***** Data *****
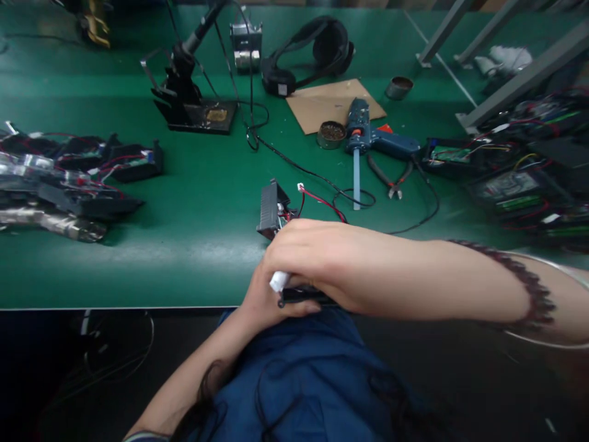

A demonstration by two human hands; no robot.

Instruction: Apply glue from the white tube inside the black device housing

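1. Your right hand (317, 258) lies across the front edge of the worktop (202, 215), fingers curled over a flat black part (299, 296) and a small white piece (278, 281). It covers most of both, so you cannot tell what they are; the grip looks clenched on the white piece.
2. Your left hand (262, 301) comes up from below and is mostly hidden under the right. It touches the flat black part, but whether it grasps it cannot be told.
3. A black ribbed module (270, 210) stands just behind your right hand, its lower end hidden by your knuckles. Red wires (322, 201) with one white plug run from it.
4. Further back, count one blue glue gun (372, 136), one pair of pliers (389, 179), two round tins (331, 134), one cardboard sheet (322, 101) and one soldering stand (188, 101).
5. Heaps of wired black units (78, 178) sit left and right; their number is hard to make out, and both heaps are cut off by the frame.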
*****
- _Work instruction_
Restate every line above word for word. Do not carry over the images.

- _Task result_
A demonstration by two human hands; no robot.

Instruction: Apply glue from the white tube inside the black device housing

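1. Your right hand (317, 258) lies across the front edge of the worktop (202, 215), fingers curled over a flat black part (299, 296) and a small white piece (278, 281). It covers most of both, so you cannot tell what they are; the grip looks clenched on the white piece.
2. Your left hand (262, 301) comes up from below and is mostly hidden under the right. It touches the flat black part, but whether it grasps it cannot be told.
3. A black ribbed module (270, 210) stands just behind your right hand, its lower end hidden by your knuckles. Red wires (322, 201) with one white plug run from it.
4. Further back, count one blue glue gun (372, 136), one pair of pliers (389, 179), two round tins (331, 134), one cardboard sheet (322, 101) and one soldering stand (188, 101).
5. Heaps of wired black units (78, 178) sit left and right; their number is hard to make out, and both heaps are cut off by the frame.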

Nothing else remains to be done in this exercise.